まずマーケティングの段階としては、クリエイターの方をまずは押さえに行って、クリエイターのファンを連れてきてもらう。ファンの方がそのクリエイターの方の使い方を見て、自分も日常投稿してみようという行動を起こしてもらうには、設計をもっともっと考えないといけないと思うんですが、まずはそういう日常の投稿をしてもらって、そこから集団で使い始めて、みんなが使ってるから使い始めようという発想のマーケティングですね。

唐澤:今、どれぐらいのクリエイターが使われているんですか?

長塩:まずインストールしているユーザが2万人いて、そのうち35%ぐらいがクリエイターです。誰をクリエイターと呼ぶかは難しいんですが、今言った35%というのは、以前つけていた(プロフィールの)職業タグを元にしています。今は消してしまったんですが、職業タグで「イラストレーター」や「書道家」と書いてくれてる方が30%ぐらいでした。

唐澤:PortFolder上で、自分が作ったNFTを売れるようにするような構想も考えられているんですか?

長塩:そうです。その売り方もいろいろあると思っていて、例えば最初は値がついてない状態で、でもその人(NFTの作者)のファンだから何か投げ銭をしたいんだけど、何か見返りが欲しいということは、フリーマーケットとかではよくあると思うんですよね。

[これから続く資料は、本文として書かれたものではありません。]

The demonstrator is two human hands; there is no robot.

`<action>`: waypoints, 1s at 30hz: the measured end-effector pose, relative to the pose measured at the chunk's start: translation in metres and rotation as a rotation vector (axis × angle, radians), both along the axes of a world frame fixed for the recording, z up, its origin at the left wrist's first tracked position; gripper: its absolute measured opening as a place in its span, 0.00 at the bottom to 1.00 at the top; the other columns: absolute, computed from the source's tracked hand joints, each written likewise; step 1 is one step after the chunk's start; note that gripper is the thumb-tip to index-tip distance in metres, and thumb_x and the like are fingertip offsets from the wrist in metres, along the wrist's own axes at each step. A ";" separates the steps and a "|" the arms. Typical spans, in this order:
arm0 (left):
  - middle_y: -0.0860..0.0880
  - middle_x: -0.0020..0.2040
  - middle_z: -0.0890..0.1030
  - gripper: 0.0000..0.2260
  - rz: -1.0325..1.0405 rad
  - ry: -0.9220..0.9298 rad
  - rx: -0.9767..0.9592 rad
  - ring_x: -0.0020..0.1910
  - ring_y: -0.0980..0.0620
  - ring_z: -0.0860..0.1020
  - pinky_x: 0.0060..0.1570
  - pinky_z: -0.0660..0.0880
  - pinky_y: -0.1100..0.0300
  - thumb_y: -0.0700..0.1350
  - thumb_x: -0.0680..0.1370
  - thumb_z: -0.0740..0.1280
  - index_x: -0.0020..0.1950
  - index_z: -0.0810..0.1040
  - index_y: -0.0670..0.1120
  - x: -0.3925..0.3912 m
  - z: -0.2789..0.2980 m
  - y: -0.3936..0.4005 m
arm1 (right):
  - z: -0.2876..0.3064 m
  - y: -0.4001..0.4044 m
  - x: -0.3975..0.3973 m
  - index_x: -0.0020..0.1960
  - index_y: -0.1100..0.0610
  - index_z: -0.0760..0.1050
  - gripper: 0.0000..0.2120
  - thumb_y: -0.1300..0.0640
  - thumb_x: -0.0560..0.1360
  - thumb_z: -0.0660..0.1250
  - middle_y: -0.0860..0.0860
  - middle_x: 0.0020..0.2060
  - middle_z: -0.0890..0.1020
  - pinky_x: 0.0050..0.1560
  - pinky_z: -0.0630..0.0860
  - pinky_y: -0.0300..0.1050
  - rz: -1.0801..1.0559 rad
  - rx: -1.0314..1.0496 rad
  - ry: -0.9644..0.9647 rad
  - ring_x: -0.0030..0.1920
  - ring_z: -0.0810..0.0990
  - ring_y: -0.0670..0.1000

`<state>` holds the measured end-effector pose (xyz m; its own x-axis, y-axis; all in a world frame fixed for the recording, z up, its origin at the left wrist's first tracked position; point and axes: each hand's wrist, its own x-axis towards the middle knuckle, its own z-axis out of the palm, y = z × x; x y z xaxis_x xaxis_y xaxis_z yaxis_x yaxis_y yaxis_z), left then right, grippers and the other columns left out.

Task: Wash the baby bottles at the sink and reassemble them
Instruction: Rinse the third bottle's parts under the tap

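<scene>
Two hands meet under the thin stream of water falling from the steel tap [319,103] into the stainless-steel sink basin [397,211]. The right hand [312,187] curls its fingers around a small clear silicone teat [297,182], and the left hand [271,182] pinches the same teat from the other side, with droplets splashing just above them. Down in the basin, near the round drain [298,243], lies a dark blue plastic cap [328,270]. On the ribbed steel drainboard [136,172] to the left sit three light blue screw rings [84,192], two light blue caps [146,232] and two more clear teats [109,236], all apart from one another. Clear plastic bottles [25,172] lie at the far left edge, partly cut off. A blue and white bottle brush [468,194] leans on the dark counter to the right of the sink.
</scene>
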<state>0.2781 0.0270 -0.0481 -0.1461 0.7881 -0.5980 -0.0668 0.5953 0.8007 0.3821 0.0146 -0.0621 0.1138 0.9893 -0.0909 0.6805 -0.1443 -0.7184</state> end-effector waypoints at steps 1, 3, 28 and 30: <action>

「すごいセンスいいけど結構高いな」とか「お金ついてないけどちょっとお金あげたい」って言ったときに、例えばPortFolder上にかっこいい絵があって「これは0.01ethだったら買います!」って逆オファーして購入させるとかが考えられます。購入した結果はブロックチェーン上に残るので、その当時からファンだったという意思表明にもなる。そんなアイデアもあります。単純に売ることもできるけど、そうじゃないこともちょっと構想しています。

唐澤:なるほど。今後そういうケースが増えていくんでしょうね。今までは機能性とか利便さを求めて買い物していましたが、買い物の意味やお金を払う意味が変わってきていますよね。

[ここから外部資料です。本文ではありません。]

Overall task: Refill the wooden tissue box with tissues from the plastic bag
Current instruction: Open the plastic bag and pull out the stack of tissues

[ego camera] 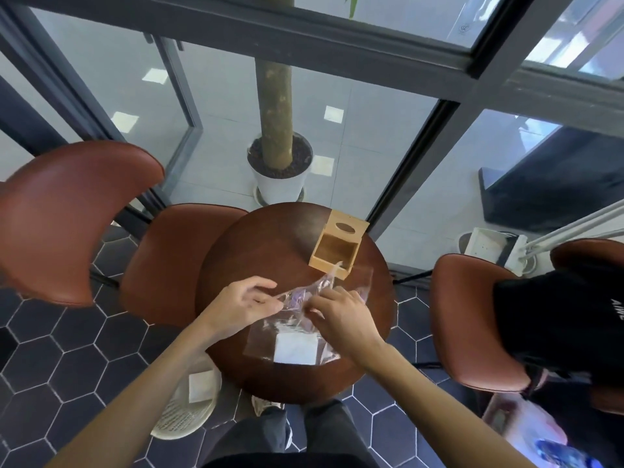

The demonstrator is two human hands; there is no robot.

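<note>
A clear plastic bag (266, 339) lies on the round dark wooden table (256, 251), with a white stack of tissues (294, 347) inside it. My left hand (243, 304) pinches the bag's upper edge from the left. From the right, my right hand (344, 315) grips the same crumpled mouth of the bag. Behind them, at the table's far right, stands the wooden tissue box (336, 246). Its lid with an oval slot is tipped up and its inside looks empty.
Brown leather chairs stand at the left (67, 217), behind the table (169, 261) and at the right (472, 322), the last with a black garment (557, 319). A potted tree (278, 170) stands by the glass wall. A white wastebasket (189, 400) sits under the table's left.
</note>
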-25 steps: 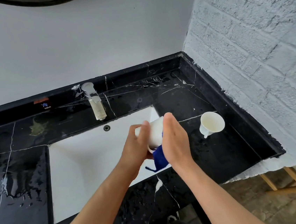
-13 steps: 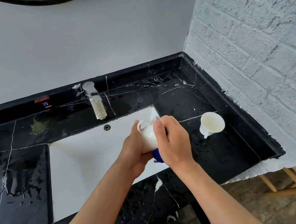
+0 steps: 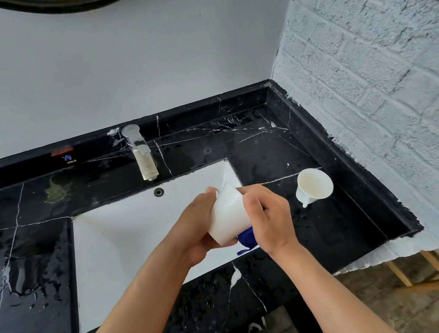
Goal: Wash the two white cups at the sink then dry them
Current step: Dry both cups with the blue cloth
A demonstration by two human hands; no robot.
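Head view: L hand wrapped round white cup, tilted, held over R end of sink; R hand fingers curled on cup's side w/ blue cloth gripped beneath. 2nd cup lying tilted on black counter, R of sink, apart from hands. Tap behind sink.

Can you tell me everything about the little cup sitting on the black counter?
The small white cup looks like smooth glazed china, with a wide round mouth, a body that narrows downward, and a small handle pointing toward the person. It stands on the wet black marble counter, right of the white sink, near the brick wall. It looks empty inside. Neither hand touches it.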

長塩:そうですね、それは強くあると思います。それはブロックチェーンじゃない領域でも一緒ですよね。共同でモノを買う「KAUCHE(カウシェ)」というサービスはいい例です。人を集めてみんなで購入するとディスカウントが利きます。でも目指しているのは多分、みんなで募って購入したときの新しい体験だと思うんです。そういう購入などの文脈は、まだまだ広げる余地があると思います。